TASK REQUIREMENTS: State how many lines in the listing below contain the word "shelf", and write nothing else.

AVAILABLE DATA:
+ + + +

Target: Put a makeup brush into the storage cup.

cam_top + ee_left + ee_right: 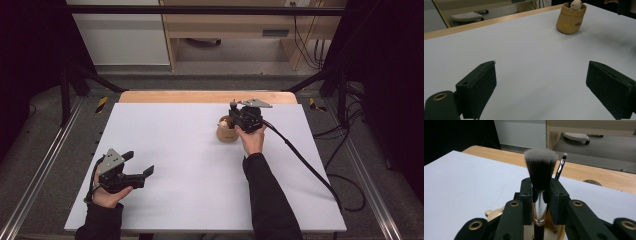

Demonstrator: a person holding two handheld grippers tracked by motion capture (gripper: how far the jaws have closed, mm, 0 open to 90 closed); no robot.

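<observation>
The right claw (pixel 541 195) is clenched on a makeup brush (pixel 540 168), its pads pressing the dark base of the bristles just above the silver collar, with the brush standing upright and its handle running straight down into a small tan pouch (pixel 226 131) at the far right of the white counter (pixel 165 150). A thinner brush (pixel 560 166) stands just behind it. The long axis of the held brush is vertical, in line with the pouch mouth below it, so the next move, whether lifting out or lowering in, probably has to follow that line. The left claw (pixel 138 166) rests released at the near left, well apart from the pouch, so the right hand is much the nearer.
</observation>
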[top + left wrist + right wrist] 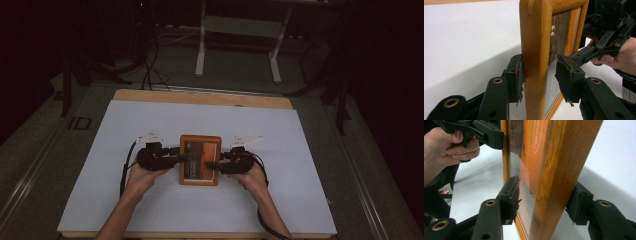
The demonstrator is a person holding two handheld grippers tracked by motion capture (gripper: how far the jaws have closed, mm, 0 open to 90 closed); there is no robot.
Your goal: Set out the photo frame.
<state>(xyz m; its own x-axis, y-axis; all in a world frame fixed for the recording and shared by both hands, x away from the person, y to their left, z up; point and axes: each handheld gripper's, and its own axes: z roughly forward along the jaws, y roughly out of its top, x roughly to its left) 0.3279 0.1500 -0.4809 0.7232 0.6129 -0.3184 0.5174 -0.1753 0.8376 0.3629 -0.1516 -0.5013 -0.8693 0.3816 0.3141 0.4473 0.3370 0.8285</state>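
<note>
Picture frame [200,160] sits mid-bench on the white sheet [150,210], a bit nearer the front edge than the back, roughly centred between the left and right edges. In the high view it looks flat or close to it; both tongs views show it edge-on between the jaws, so I can't tell its exact tilt.

Frame: warm orange-brown wood with rounded corners and visible grain [535,50], thick side rail. Inside, a thin orange inner border, then a print behind glass. Print is dark brown at one end and orange at the other, with a pale lower band carrying small text, too small to read. Two small white marks [553,30] on the dark part. An oval outline logo shows on the orange part [535,142].

Left tongs [186,157] straddle the frame's left rail. One pad sits right at the wood, the other stands clear of the glass side with a visible gap. Released, not clamping.

Right tongs [211,164] straddle the right rail the same way. Inner pad off the glass, outer pad just beside the wood, gap visible. Also released.

Each hand [142,177] holds its tool low, forearms coming in from the front edge. Bare wood bench edge [200,97] shows along the back.
</note>
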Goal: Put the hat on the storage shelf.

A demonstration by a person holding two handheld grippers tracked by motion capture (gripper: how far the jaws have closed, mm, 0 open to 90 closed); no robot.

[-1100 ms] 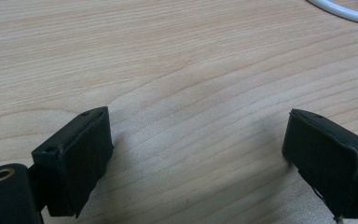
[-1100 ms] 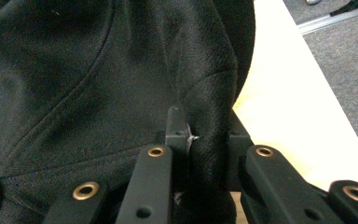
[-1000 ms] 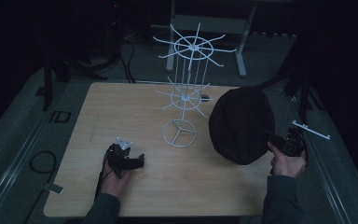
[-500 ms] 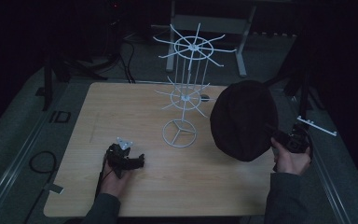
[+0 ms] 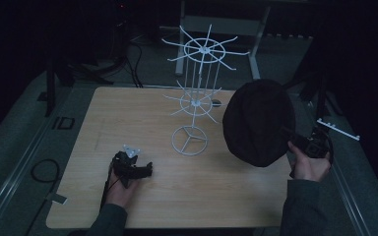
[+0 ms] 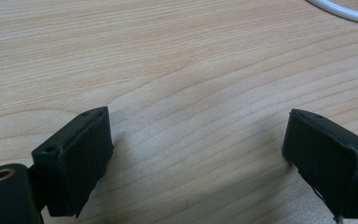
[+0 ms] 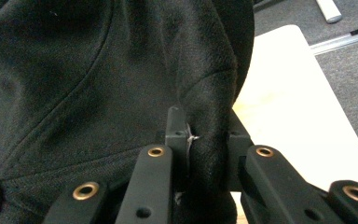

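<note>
At the table's right edge, the right gripper (image 5: pixel 300 142) holds a black cap (image 5: pixel 258 123) up off the wooden table (image 5: pixel 128 113), jaws pinched narrow on a fold of fabric at the cap's edge. Cap hangs just right of the white wire rack (image 5: pixel 197 98), near its lower ring of hooks, not touching as far as can be told. Handling est.: cap is light, soft, limp cloth; crown sags and swings w/ any wrist roll, so a thin pinch may slip. Best hold pt. is a stitched seam or the rim band, where cloth is doubled and stiffer; avoid single-layer crown. Rack is thin wire, prob. tips easily if bumped. Left gripper (image 5: pixel 130 167) rests low on the table, front-left, jaws wide apart w/ nothing between. High view gives cap vs. rack layout but hides the pinch itself. Right gripper view shows the cap's (image 7: pixel 98 70) fold clamped between the pads, plus seam lines. Left gripper view shows bare wood grain between the left gripper's (image 6: pixel 198 154) pads and a bit of the rack's base ring (image 6: pixel 340 11).
</note>
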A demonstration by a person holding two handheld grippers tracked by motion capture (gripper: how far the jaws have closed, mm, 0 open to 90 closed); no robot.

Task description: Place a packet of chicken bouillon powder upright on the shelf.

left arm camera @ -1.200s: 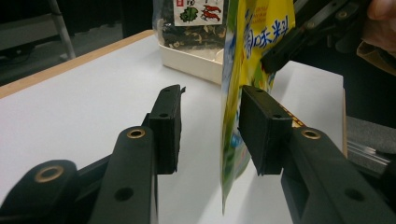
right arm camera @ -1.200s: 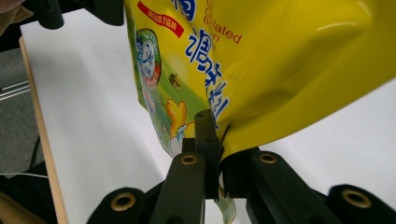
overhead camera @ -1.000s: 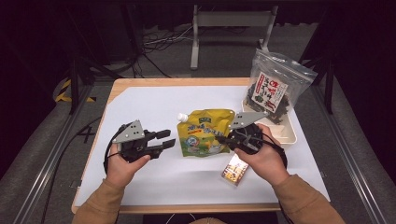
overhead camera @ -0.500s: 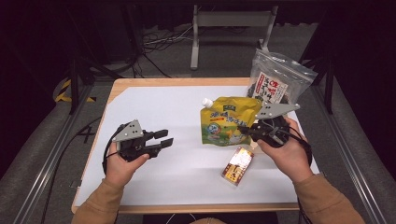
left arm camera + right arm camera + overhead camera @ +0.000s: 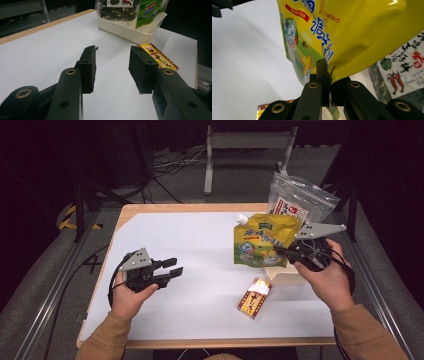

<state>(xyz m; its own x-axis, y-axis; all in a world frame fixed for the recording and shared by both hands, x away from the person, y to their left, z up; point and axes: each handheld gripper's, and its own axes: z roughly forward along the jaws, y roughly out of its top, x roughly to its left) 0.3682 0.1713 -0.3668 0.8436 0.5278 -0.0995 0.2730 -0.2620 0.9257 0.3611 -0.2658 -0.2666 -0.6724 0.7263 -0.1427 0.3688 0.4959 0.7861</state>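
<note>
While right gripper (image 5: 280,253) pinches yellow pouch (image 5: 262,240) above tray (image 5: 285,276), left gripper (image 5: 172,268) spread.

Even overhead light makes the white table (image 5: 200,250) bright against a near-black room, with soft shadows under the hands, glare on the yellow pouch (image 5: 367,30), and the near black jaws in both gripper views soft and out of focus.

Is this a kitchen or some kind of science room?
Probably a lab or recording room, not a kitchen: a bare white table in a dark space, cables on the floor, and snack packs handled with a hand-held gripper.
</note>
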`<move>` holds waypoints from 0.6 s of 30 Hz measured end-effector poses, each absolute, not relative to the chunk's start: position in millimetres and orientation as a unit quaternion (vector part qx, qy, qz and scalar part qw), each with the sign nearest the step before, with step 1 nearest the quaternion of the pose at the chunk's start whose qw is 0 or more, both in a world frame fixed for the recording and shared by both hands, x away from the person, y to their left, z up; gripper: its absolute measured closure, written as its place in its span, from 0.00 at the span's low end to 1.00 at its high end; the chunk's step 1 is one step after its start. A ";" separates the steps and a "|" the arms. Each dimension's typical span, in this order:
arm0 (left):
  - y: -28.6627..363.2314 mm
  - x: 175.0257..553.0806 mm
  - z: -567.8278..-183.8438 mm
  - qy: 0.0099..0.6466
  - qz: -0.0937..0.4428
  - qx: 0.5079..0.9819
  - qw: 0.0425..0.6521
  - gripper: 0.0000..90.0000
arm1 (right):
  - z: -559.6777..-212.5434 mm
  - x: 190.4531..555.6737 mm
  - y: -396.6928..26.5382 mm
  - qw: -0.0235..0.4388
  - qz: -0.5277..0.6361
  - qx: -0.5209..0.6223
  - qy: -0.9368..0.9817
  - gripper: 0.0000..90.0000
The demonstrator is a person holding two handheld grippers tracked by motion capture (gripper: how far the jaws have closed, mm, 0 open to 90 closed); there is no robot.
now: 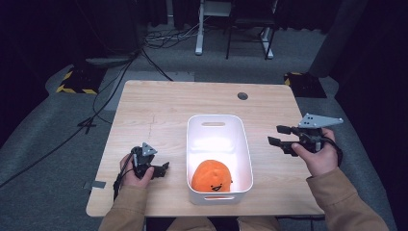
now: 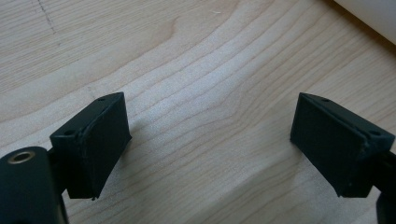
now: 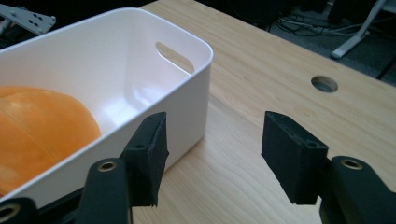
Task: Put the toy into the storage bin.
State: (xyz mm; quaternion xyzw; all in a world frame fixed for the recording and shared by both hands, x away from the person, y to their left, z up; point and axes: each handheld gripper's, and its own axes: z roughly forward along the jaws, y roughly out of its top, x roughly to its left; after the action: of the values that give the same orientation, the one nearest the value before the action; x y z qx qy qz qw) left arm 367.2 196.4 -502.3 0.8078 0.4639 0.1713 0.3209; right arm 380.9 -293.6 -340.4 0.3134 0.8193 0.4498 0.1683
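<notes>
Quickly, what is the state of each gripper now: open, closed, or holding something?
Left gripper: open, holding nothing, above the table.
Right gripper: open, holding nothing, beside the white bin.

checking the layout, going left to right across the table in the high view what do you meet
left gripper → white bin with the orange plush toy inside → right gripper, all on the wooden table

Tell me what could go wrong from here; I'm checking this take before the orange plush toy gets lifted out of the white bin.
1. The right gripper, jaws open, hovers close beside the white bin; it could knock the rim and shove the bin.
2. The orange plush toy fills the bin's near end, so jaws may catch the wall.
3. The left gripper rests apart on the table, not steadying the bin.
</notes>
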 end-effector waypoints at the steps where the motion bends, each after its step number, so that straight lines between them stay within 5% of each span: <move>1: 196.5 367.2 -502.2 0.464 0.171 0.808 0.321 0.14 | -343.0 381.4 -296.0 0.167 0.447 0.315 0.820 0.46; 18: 196.5 367.2 -502.2 0.463 0.171 0.808 0.320 0.14 | -406.1 380.6 -336.7 0.167 0.420 0.375 0.809 0.43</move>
State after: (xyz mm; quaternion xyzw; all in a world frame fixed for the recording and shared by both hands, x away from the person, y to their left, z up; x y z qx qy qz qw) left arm 367.2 196.5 -502.2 0.8084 0.4632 0.1712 0.3202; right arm 380.6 -336.7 -406.1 0.3750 0.8094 0.4201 0.1667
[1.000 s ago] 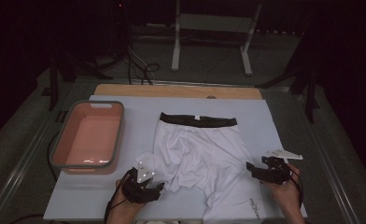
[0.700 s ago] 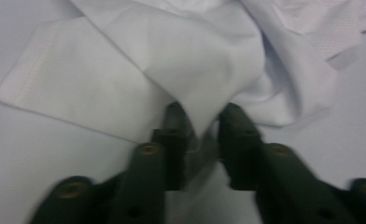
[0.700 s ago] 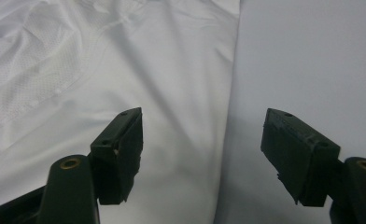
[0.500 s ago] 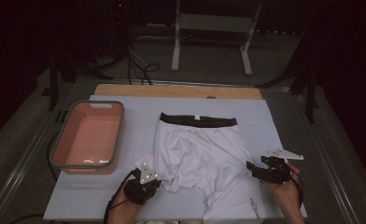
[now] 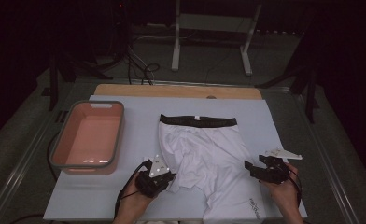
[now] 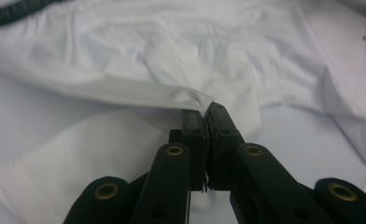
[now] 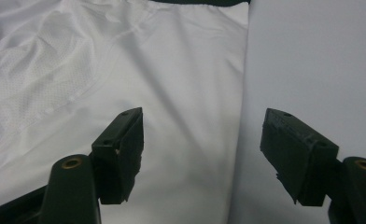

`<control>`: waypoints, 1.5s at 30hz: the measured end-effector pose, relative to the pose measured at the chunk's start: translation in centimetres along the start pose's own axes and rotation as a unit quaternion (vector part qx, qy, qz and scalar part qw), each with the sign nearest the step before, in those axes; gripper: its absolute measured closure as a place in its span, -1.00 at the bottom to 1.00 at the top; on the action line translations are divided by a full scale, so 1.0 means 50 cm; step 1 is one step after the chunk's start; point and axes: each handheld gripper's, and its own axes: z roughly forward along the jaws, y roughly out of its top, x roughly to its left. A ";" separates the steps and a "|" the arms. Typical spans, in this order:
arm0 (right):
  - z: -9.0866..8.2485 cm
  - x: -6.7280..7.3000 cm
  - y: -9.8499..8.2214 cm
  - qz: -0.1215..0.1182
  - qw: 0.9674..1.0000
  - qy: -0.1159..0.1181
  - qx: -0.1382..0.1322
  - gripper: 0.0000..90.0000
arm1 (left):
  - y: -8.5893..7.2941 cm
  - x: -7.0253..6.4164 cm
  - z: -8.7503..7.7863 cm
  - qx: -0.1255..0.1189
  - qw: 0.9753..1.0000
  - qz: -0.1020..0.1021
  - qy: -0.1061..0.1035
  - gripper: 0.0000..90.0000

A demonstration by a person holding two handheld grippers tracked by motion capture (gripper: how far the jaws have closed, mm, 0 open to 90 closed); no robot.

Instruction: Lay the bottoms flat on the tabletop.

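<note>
White boxer shorts (image 5: 204, 149) with a black waistband (image 5: 197, 121) lie flat on the pale mat, waistband at the far side. My left gripper (image 5: 171, 181) is at the near left leg. In the left gripper view it (image 6: 207, 116) is shut on a pinched fold of the white shorts (image 6: 172, 51), which is drawn up off the mat. My right gripper (image 5: 249, 168) sits at the shorts' right edge. In the right gripper view it (image 7: 202, 135) is open, one jaw over the white shorts (image 7: 125, 70) and the other over bare mat, with nothing pressed between them.
A pink basin (image 5: 118, 135) with a grey rim stands on the left of the mat (image 5: 139, 126). A wooden strip (image 5: 172, 91) runs along the far edge. Beyond it are stand legs and cables on the dark floor.
My left gripper has shut on the left leg's fabric and moved a little right and up, pulling the fold with it. The right gripper has stayed in place.
</note>
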 end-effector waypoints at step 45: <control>-0.003 -0.005 -0.002 0.002 1.000 -0.003 -0.003 -0.32 | 0.071 0.109 0.072 -0.021 0.994 -0.080 0.077 -0.11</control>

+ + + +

RESPONSE BOX: 2